▶ [Records to use]:
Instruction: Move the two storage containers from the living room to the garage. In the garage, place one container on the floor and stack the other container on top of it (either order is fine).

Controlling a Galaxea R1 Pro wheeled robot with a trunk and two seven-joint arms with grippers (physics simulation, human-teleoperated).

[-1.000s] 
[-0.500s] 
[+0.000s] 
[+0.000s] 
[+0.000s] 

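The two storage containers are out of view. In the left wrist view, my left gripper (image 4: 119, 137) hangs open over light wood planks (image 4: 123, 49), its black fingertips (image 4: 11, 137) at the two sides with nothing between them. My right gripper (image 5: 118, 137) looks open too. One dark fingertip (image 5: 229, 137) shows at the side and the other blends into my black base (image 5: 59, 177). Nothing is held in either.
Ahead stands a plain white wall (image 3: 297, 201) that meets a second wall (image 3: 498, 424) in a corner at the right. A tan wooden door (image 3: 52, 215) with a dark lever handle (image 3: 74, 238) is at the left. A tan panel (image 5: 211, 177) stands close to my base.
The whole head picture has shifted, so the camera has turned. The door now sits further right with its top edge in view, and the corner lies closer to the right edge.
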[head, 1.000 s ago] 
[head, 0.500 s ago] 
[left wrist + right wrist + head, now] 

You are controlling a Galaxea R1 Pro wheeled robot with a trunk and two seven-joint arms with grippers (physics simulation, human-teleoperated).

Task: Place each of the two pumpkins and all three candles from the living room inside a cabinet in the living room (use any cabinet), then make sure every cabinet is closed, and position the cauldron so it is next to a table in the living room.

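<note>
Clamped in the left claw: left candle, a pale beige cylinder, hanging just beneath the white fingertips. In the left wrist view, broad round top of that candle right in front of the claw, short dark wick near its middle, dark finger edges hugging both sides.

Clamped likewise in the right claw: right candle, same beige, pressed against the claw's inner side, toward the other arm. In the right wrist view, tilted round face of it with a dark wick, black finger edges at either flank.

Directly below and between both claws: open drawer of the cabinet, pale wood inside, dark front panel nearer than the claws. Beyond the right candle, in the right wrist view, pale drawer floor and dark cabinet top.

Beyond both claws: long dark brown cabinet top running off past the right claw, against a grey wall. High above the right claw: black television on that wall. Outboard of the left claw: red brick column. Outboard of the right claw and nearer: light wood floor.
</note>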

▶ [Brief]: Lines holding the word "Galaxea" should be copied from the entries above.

▶ [Output of the exercise]:
Controlling a Galaxea R1 Pro wheeled robot with a trunk and two seven-joint arms with grippers (physics simulation, human-teleoperated).
You are controlling a Galaxea R1 Pro wheeled robot with a trunk and two seven-joint arms with grippers (physics simulation, human-teleoperated).

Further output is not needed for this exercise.